## Task objective
What you return must match the listing below line for line, minus its pictures.

## Dataset section
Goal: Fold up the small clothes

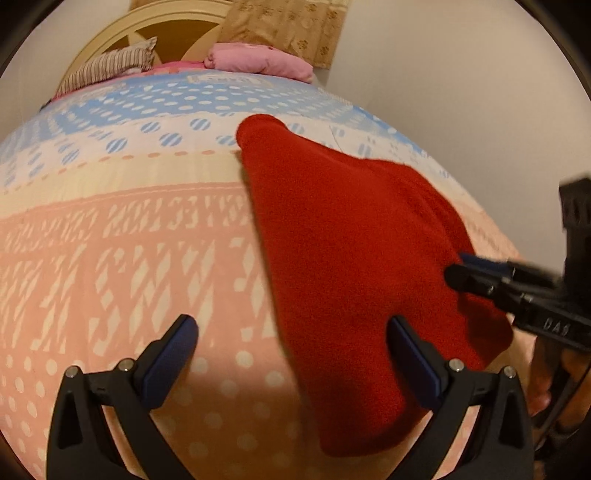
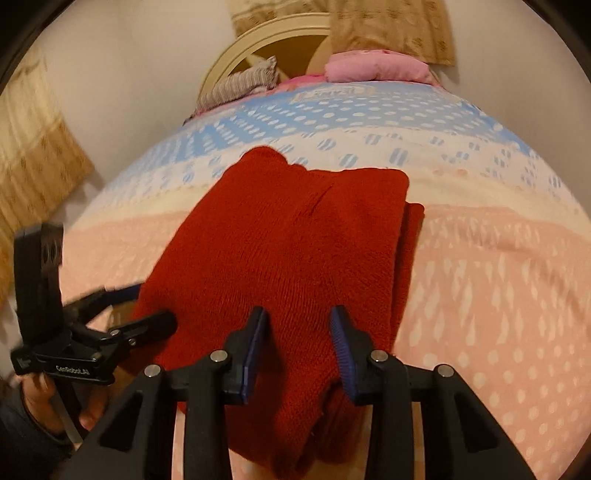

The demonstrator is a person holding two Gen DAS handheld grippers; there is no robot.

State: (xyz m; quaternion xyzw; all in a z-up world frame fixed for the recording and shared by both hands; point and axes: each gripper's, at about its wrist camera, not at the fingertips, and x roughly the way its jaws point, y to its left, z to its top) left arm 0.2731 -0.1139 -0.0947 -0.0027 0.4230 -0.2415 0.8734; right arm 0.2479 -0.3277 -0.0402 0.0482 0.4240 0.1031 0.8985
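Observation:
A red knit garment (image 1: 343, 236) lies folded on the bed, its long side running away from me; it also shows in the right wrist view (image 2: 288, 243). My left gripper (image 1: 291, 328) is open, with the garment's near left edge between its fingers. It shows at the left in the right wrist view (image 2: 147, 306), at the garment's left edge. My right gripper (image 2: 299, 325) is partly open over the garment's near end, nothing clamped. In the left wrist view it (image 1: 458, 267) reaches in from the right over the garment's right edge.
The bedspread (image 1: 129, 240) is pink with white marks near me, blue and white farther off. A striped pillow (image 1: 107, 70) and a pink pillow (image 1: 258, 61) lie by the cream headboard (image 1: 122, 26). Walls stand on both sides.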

## Reply
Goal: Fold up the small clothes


The demonstrator is a person holding two Gen DAS handheld grippers; there is no robot.

State: (xyz m; quaternion xyzw; all in a z-up world frame fixed for the recording and shared by both hands; point and axes: each gripper's, at about its wrist camera, not at the fingertips, and x roughly the way its jaws point, y to its left, z to its top) left arm 0.2731 -0.1139 -0.0947 -0.0027 0.4230 -0.2415 0.8734; right arm 0.2479 -0.3277 -0.0402 0.0482 0.4240 0.1031 0.8985
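Observation:
A red knit garment (image 1: 343, 236) lies folded on the bed, its long side running away from me; it also shows in the right wrist view (image 2: 288, 243). My left gripper (image 1: 291, 328) is open, with the garment's near left edge between its fingers. It shows at the left in the right wrist view (image 2: 147, 306), at the garment's left edge. My right gripper (image 2: 299, 325) is partly open over the garment's near end, nothing clamped. In the left wrist view it (image 1: 458, 267) reaches in from the right over the garment's right edge.
The bedspread (image 1: 129, 240) is pink with white marks near me, blue and white farther off. A striped pillow (image 1: 107, 70) and a pink pillow (image 1: 258, 61) lie by the cream headboard (image 1: 122, 26). Walls stand on both sides.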

This answer is finished.